#### What you will do
Copy every line of the material below word for word.

#### Given material
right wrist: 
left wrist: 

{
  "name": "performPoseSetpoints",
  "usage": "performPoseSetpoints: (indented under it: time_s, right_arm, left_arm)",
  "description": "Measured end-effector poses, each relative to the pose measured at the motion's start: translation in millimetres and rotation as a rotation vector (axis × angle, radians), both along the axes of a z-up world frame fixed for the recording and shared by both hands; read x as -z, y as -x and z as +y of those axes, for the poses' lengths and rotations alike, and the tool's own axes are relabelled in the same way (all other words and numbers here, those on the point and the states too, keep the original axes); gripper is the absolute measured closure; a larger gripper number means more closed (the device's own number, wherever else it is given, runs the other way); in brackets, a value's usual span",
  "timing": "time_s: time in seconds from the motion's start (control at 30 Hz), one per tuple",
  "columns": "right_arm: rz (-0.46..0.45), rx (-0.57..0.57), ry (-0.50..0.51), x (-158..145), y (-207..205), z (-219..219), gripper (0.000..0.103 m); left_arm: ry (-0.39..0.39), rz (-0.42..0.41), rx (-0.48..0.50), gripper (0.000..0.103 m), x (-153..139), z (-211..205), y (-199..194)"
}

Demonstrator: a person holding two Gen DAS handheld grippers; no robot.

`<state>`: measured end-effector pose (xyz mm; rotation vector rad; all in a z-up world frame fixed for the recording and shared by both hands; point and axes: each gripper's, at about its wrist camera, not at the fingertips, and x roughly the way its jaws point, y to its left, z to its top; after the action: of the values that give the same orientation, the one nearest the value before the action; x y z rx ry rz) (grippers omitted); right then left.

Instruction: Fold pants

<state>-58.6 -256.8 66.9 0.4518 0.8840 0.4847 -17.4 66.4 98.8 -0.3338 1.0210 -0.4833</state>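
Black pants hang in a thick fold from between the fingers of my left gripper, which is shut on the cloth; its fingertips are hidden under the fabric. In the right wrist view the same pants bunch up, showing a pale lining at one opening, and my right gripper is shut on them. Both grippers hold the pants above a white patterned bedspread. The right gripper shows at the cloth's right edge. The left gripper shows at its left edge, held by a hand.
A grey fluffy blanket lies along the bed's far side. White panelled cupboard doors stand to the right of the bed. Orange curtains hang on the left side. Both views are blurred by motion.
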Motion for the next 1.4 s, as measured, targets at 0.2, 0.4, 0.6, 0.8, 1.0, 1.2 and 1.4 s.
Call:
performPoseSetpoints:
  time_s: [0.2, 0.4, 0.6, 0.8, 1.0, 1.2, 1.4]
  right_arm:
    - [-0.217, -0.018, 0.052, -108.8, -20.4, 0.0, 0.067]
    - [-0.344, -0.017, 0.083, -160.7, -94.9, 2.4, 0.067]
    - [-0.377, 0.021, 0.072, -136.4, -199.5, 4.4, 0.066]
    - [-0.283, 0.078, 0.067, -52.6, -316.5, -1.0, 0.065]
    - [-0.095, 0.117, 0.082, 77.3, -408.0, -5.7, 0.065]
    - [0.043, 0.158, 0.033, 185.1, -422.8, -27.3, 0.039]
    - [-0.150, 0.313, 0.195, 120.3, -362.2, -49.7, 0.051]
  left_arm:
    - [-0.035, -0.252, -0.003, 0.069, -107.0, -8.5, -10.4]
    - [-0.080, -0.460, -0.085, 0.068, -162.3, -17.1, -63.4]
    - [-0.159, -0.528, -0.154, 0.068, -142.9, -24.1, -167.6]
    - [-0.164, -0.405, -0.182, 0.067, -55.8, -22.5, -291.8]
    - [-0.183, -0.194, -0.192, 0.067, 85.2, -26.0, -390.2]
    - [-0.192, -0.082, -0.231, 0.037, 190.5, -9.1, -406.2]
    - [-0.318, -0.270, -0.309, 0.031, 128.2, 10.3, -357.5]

#### Solution to the exercise
right wrist: 
left wrist: 

{
  "name": "performPoseSetpoints",
  "usage": "performPoseSetpoints: (indented under it: time_s, right_arm, left_arm)",
  "description": "Measured end-effector poses, each relative to the pose measured at the motion's start: translation in millimetres and rotation as a rotation vector (axis × angle, radians), both along the axes of a z-up world frame fixed for the recording and shared by both hands; read x as -z, y as -x and z as +y of those axes, for the poses' lengths and rotations alike, and the tool's own axes are relabelled in the same way (all other words and numbers here, those on the point and the states too, keep the original axes); gripper is the absolute measured closure; a larger gripper number means more closed (the device's own number, wherever else it is given, runs the other way); in brackets, a value's usual span",
  "timing": "time_s: time in seconds from the motion's start (control at 30 Hz), one per tuple",
  "columns": "right_arm: rz (-0.46..0.45), rx (-0.57..0.57), ry (-0.50..0.51), x (-158..145), y (-207..205), z (-219..219), gripper (0.000..0.103 m); left_arm: ry (-0.39..0.39), rz (-0.42..0.41), rx (-0.48..0.50), gripper (0.000..0.103 m), x (-153..139), z (-211..205), y (-199..194)"
}

Demonstrator: a person holding two Gen DAS handheld grippers; no robot.

`<state>`: measured end-effector pose (xyz mm; rotation vector rad; all in a z-up world frame fixed for the recording and shared by both hands; point and axes: each gripper's, at about its wrist camera, not at the fingertips, and x roughly the way its jaws point, y to its left, z to its top; after the action: of the values that give the same orientation, the one nearest the value before the action; x y z rx ry rz) (grippers omitted); right then left.

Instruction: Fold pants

<state>-58.6 -256.8 66.9 0.4518 0.8840 0.4847 -17.4 66.4 98.8 -0.3338 1.0210 -0.4833</state>
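Black pants hang in a thick fold from between the fingers of my left gripper, which is shut on the cloth; its fingertips are hidden under the fabric. In the right wrist view the same pants bunch up, showing a pale lining at one opening, and my right gripper is shut on them. Both grippers hold the pants above a white patterned bedspread. The right gripper shows at the cloth's right edge. The left gripper shows at its left edge, held by a hand.
A grey fluffy blanket lies along the bed's far side. White panelled cupboard doors stand to the right of the bed. Orange curtains hang on the left side. Both views are blurred by motion.
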Motion for the next 1.4 s, as measured, targets at 0.2, 0.4, 0.6, 0.8, 1.0, 1.2 and 1.4 s.
Call:
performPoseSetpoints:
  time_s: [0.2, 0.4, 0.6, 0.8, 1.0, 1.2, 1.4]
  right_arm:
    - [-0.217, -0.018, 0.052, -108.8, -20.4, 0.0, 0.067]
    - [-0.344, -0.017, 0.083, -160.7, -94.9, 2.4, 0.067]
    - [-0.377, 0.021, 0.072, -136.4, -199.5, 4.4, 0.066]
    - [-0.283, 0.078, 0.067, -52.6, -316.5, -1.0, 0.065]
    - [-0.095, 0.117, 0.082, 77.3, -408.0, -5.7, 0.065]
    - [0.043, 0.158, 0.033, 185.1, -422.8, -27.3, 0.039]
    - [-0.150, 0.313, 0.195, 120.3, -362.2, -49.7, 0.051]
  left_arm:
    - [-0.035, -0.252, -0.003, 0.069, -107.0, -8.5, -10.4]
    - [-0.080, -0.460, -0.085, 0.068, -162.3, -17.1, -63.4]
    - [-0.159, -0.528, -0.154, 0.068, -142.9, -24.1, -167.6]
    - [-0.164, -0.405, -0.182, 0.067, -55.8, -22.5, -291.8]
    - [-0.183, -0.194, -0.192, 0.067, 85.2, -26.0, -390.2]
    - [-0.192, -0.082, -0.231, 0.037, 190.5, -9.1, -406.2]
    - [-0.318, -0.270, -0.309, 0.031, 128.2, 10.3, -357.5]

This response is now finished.